Oral Themed Presentation
Preparing caregivers of children who are newly dependent on medical devices is a crucial part of the hospital discharge process. Many caregivers however, may not feel comfortable or confident to perform the necessary care for these devices. They may also be hesitant to be trained on their child for fear of causing harm during the learning process. Simulation-based Education (SBE) is a fast-growing field that can enhance existing patient education by creating a safe learning environment where crucial routine and emergency skills can be taught through enhanced teach-back prior to hospital discharge.
The Simulation-based Discharge Program (SDP) at the NewYork-Presbyterian Weill Cornell Medical Center Komansky Children's Hospital was developed through a joint effort of the Family Advisory Council (FAC) and an interprofessional committee of healthcare providers to provide SBE for caregivers of technology-dependent children. The two major components include: 1) SBE for caregivers based on an institutional standard of care on high fidelity patient simulators. 2) Parent-to-Parent support provided by the FAC members in person during SBE and via a HIPPA-complaint telephone platform for 6 months. FAC members are caregivers of children who were treated at our hospital and who partner with the hospital to improve quality, safety and patient experience.

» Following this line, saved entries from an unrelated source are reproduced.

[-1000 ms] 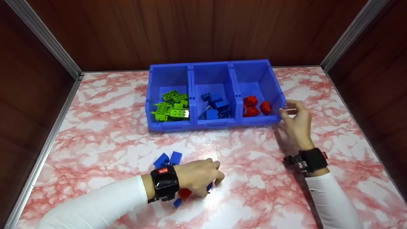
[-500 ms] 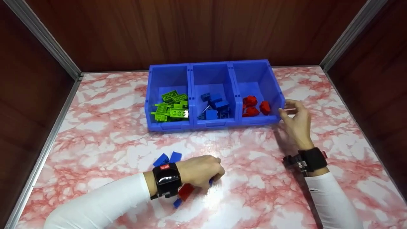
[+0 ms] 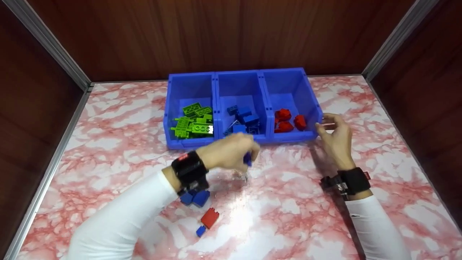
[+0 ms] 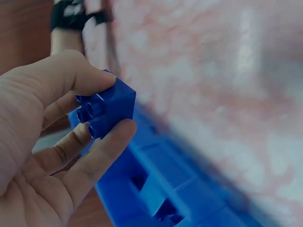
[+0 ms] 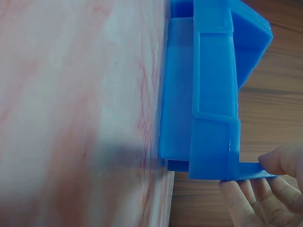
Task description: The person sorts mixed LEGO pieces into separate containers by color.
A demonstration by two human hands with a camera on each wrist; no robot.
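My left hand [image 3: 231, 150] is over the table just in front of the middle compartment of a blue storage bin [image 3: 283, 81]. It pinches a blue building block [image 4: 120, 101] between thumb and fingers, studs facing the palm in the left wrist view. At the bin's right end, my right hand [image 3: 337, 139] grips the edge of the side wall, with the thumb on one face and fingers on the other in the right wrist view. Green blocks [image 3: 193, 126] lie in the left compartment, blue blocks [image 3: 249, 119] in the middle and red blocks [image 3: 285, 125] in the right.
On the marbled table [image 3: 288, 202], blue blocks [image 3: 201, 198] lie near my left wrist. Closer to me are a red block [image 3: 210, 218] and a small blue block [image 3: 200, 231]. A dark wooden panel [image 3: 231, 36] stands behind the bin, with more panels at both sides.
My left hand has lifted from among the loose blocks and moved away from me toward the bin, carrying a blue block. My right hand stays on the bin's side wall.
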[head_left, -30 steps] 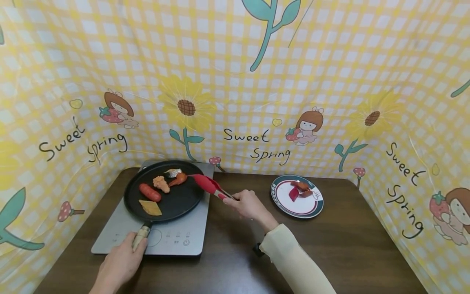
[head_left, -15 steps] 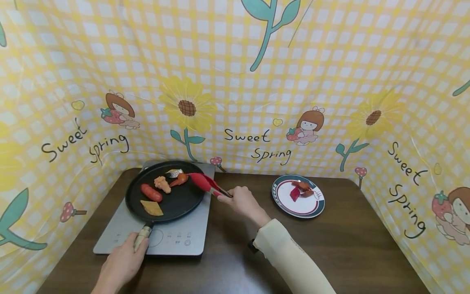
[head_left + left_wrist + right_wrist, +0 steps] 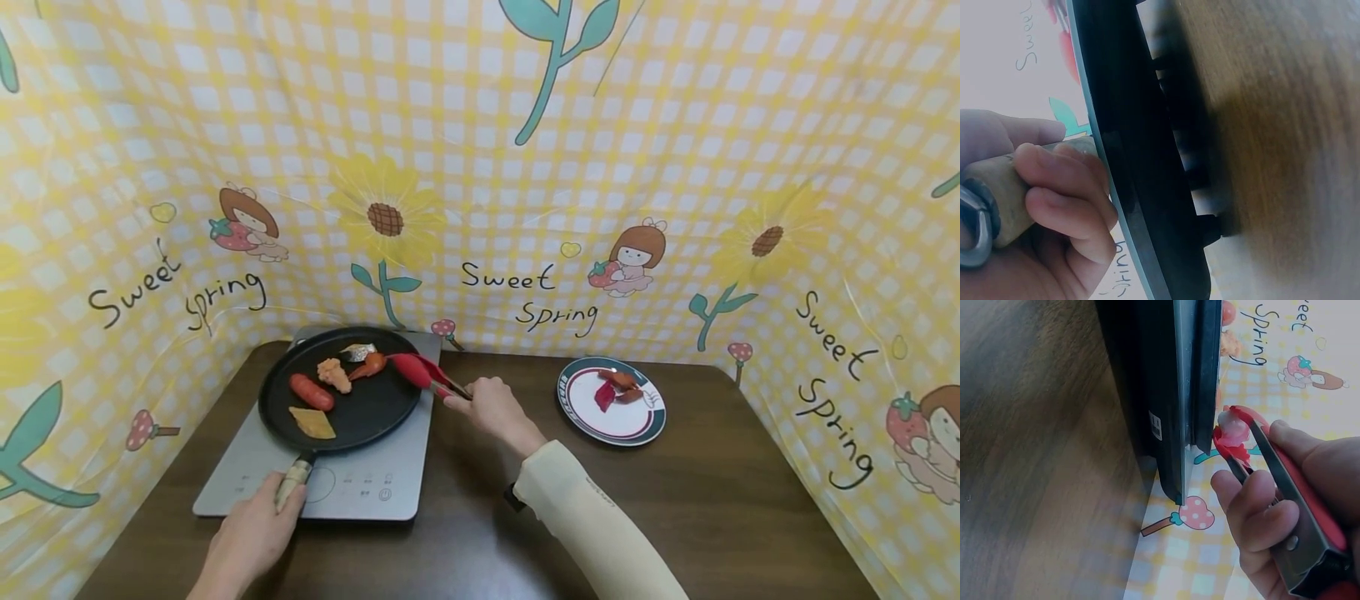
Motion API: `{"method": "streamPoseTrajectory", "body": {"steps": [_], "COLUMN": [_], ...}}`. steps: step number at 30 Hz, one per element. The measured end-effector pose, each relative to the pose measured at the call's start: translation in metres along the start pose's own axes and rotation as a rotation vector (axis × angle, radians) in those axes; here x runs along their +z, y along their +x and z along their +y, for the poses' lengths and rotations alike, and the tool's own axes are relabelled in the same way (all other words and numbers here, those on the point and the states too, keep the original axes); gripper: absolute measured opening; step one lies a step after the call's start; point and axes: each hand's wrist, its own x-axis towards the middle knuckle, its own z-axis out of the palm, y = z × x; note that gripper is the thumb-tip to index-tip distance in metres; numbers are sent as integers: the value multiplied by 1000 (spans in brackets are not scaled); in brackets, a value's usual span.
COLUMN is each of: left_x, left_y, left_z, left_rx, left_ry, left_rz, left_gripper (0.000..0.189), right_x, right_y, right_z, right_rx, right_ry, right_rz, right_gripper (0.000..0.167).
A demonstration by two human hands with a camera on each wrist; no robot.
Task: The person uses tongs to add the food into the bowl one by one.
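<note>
Grips handle (image 3: 295,481) of pan (image 3: 384,418) in left hand (image 3: 255,523), over hob (image 3: 405,492). Grasps tongs (image 3: 423,373) in right hand (image 3: 498,411), with tips (image 3: 395,360) at orange claw (image 3: 374,363) inside pan (cannot tell whether pinched). Note nugget (image 3: 333,375) and sausage (image 3: 311,392) in same pan; note plate (image 3: 633,422) on table (image 3: 465,542), well apart from pan.

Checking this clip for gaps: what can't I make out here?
Head: symbols on the silver rectangular cooktop, too small.
Head: lettering on the round white green-rimmed plate, too small.
Head, left wrist: middle of the beige cylindrical handle, under the left grip.
Right wrist: whether the red-and-silver tongs pinch anything; tips blurred.
</note>
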Motion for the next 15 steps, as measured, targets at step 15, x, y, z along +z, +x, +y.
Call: {"method": "streamPoseTrajectory", "body": {"steps": [15], "left_x": [0], "left_y": [-1], "left_z": [-2], "left_rx": [23], "left_ry": [-15], "left_rz": [23], "left_gripper": [70], "right_x": [4], "right_y": [17], "right_z": [-14], "right_rx": [5], "right_ry": [-169], "right_rz": [35], "right_gripper": [47]}}
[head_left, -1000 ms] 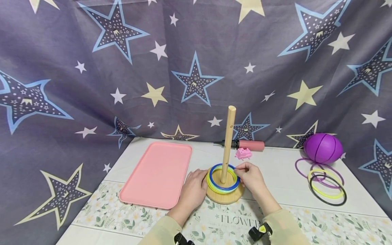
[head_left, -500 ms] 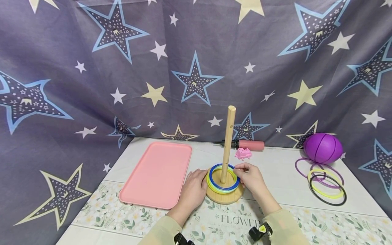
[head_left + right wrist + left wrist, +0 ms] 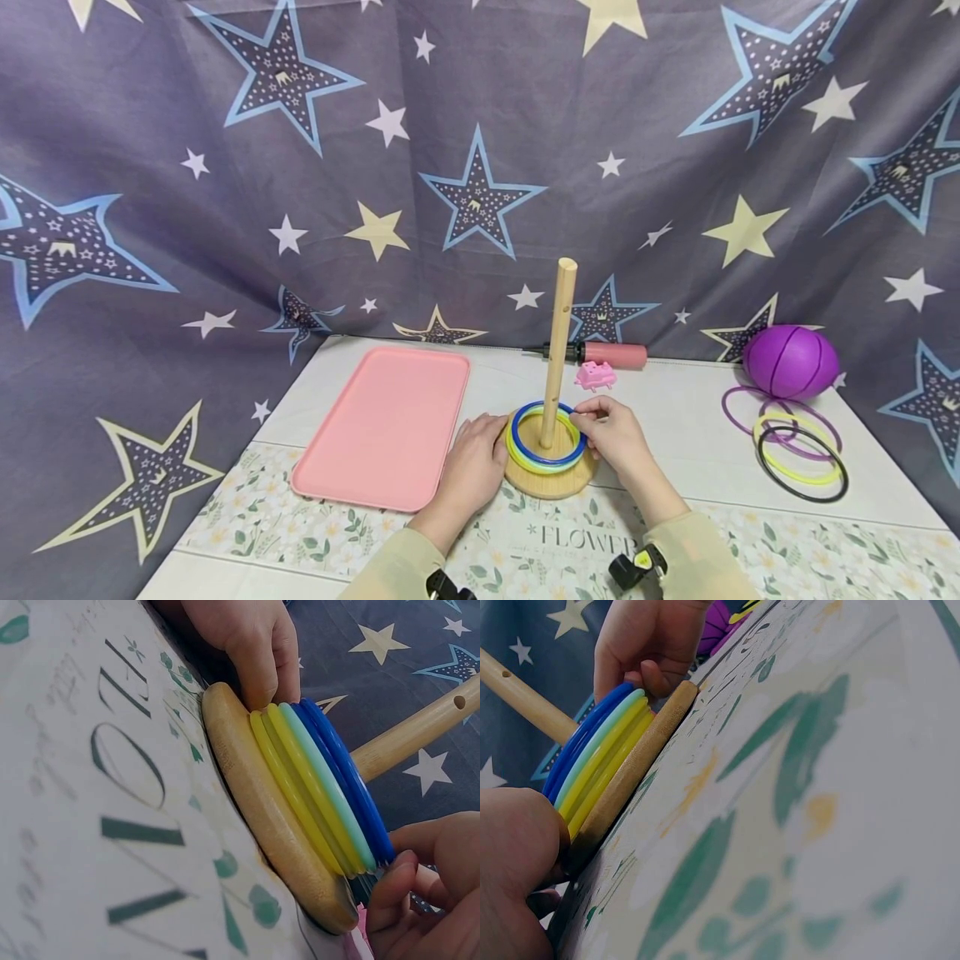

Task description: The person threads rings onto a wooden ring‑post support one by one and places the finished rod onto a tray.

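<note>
A wooden ring-toss stand has an upright post [image 3: 561, 342] and a round base [image 3: 551, 485]. Several plastic rings lie stacked around the post: yellow rings [image 3: 311, 799] at the bottom, a light green ring [image 3: 321, 776] above them, and blue rings [image 3: 581, 742] on top. My left hand [image 3: 477, 458] grips the base at its left side, thumb and fingers close against the rings. On the opposite side, my right hand [image 3: 615, 433] pinches the edge of the blue rings between thumb and fingers. Its fingertips [image 3: 401, 862] show right at the rim of the stack.
A pink tray [image 3: 386, 425] lies left of the stand. Behind it are a hand pump [image 3: 611, 356] and a small pink toy [image 3: 596, 376]. To the right sit a purple ball [image 3: 791, 362] and loose purple, yellow and black rings [image 3: 806, 498]. A starry curtain hangs behind the table.
</note>
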`<action>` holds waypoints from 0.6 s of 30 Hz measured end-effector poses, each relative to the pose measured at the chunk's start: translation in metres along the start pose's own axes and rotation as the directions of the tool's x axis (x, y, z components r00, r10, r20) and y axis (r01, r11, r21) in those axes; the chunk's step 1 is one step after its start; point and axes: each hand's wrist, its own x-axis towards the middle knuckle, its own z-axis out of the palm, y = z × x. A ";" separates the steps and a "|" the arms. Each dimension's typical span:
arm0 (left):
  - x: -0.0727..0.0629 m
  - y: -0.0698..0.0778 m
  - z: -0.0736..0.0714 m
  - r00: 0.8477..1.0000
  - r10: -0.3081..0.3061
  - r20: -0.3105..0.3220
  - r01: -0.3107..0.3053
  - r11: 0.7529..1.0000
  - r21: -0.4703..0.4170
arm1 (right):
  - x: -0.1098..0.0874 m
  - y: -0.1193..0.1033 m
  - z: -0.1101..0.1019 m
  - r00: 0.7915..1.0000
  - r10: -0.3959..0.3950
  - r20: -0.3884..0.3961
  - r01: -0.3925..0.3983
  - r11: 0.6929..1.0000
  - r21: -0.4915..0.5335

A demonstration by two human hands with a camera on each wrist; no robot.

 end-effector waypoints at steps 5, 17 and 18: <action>0.000 0.000 0.000 1.000 0.000 -0.001 0.000 1.000 -0.001 | 0.000 0.000 -0.001 1.000 -0.007 0.003 0.007 1.000 -0.007; -0.001 0.001 0.000 1.000 -0.001 -0.002 0.001 1.000 -0.008 | -0.002 -0.003 -0.011 1.000 -0.018 -0.010 0.018 1.000 -0.005; -0.001 0.001 0.000 1.000 0.003 -0.006 -0.003 1.000 -0.007 | -0.003 -0.003 -0.014 1.000 -0.022 -0.015 0.022 1.000 -0.013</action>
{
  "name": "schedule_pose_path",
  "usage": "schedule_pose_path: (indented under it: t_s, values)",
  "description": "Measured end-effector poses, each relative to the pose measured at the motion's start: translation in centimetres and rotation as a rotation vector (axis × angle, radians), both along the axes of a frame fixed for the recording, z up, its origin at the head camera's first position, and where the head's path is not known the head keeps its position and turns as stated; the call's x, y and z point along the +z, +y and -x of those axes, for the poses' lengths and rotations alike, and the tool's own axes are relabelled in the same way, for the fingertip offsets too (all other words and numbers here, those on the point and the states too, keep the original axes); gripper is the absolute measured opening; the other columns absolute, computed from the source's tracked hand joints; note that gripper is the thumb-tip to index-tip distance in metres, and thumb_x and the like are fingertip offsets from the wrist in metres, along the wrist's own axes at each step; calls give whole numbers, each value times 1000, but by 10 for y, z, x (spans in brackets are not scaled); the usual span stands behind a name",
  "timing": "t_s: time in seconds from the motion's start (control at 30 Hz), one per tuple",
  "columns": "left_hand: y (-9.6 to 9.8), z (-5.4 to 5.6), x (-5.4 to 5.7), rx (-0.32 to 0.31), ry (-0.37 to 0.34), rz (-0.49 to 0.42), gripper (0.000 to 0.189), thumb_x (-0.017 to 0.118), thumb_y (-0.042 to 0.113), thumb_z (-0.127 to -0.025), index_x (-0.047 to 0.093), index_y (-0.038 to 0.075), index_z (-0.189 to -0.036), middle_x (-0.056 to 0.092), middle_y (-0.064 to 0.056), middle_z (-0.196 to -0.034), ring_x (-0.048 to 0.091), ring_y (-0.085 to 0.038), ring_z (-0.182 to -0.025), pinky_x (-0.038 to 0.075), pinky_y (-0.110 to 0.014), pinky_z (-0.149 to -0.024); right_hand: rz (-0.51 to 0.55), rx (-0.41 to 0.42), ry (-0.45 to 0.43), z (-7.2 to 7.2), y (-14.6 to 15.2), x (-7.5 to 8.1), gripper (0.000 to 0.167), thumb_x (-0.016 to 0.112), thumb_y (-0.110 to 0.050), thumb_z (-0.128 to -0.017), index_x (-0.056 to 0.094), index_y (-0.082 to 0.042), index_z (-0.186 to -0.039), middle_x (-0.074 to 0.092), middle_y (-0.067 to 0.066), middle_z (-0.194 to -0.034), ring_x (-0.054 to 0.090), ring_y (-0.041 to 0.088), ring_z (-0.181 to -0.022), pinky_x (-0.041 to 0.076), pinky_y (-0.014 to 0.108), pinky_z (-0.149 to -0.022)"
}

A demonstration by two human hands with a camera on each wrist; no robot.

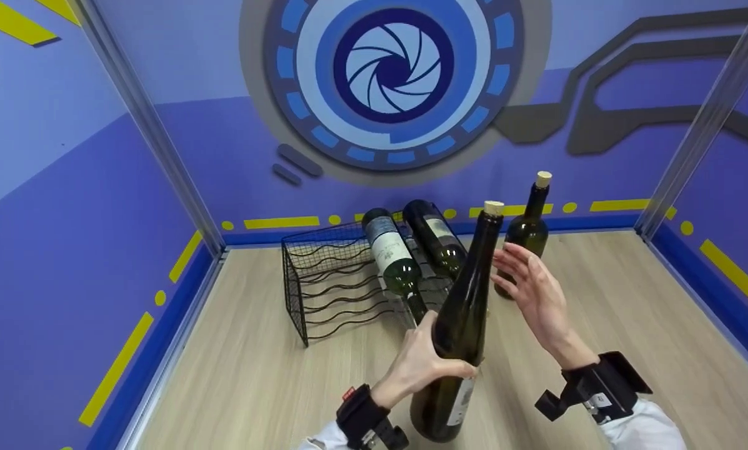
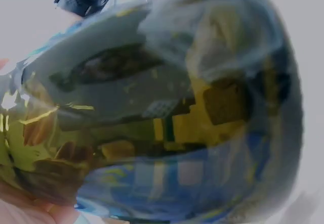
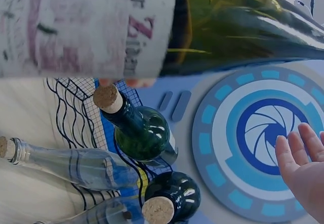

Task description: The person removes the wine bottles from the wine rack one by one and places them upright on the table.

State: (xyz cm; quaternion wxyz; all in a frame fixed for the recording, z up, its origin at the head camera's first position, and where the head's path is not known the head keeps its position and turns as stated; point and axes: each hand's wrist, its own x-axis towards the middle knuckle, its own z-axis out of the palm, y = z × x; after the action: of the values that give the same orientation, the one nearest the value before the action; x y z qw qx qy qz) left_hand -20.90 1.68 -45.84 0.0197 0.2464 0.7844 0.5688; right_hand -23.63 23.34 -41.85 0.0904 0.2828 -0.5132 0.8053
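My left hand grips a dark green wine bottle around its body, fingers wrapped behind and thumb across the front. The bottle leans slightly, its cork at the top and a white label low down. Its glass fills most of the left wrist view, and its label crosses the top of the right wrist view. My right hand is held up with its fingers extended, to the right of the bottle's neck and holding nothing. Behind it a second corked bottle stands upright, partly hidden by the fingers.
A black wire wine rack with wavy shelves stands behind the held bottle. Two dark bottles lie in it, one with a white label. Clear corked bottles also lie there. Blue-purple panels surround the wooden table.
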Motion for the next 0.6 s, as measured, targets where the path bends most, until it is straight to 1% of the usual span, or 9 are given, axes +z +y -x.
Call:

SDP is purposely designed to focus on the acquisition of basic skills in order to create an accessible and replicable program even for pediatric hospitals that might not have a strong simulation program.
SDP was initially developed for tracheostomy tubes and had so far trained 30 caregivers from 16 patients’ families. Based on demand, SDP is being expanded to include feeding tube training such as gastrostomy tubes and gastrojejunostomy tubes. Key elements of success in the tracheostomy program were replicated, including the formation of an interprofessional advisory committee to develop a standard of care, outreach to raise program awareness, partnering with hospital discharge coordinators to encourage caregiver enrollment, and continued partnership with the FAC by involving caregivers of children with feeding tubes to assist in the development of the Education Guide.
Lessons learned from the tracheostomy program had resulted in a number of key improvements, including a restructuring of the education guide format to match the process of day-to-day care and streamlining of the SBE process through trial runs with caregivers. The survey for self-reported comfort and knowledge and the objective skills assessment checklist were refined with more specific measures on key critical skills rather broad questions on the procedures. Due to difficulty with follow up, evaluation of retention is timed with established outpatient follow up schedules.
One of the key research goals of the feeding tube program is to leverage the larger patient population with feeding tubes to demonstrate the impact of SBE on outcomes-based measures such as reduction in device-associated complications, shorter lengths of stay, decreased ED presentations and readmissions. There are practical and ethical challenges in creating a study design that will provide an appropriate comparison group to demonstrate these outcome measures. Successfully demonstrating that simulation-based caregiver education programs like the SDP have a positive impact on patient outcomes will be the catalyst for more widespread adoption of SBE in patient and caregiver education.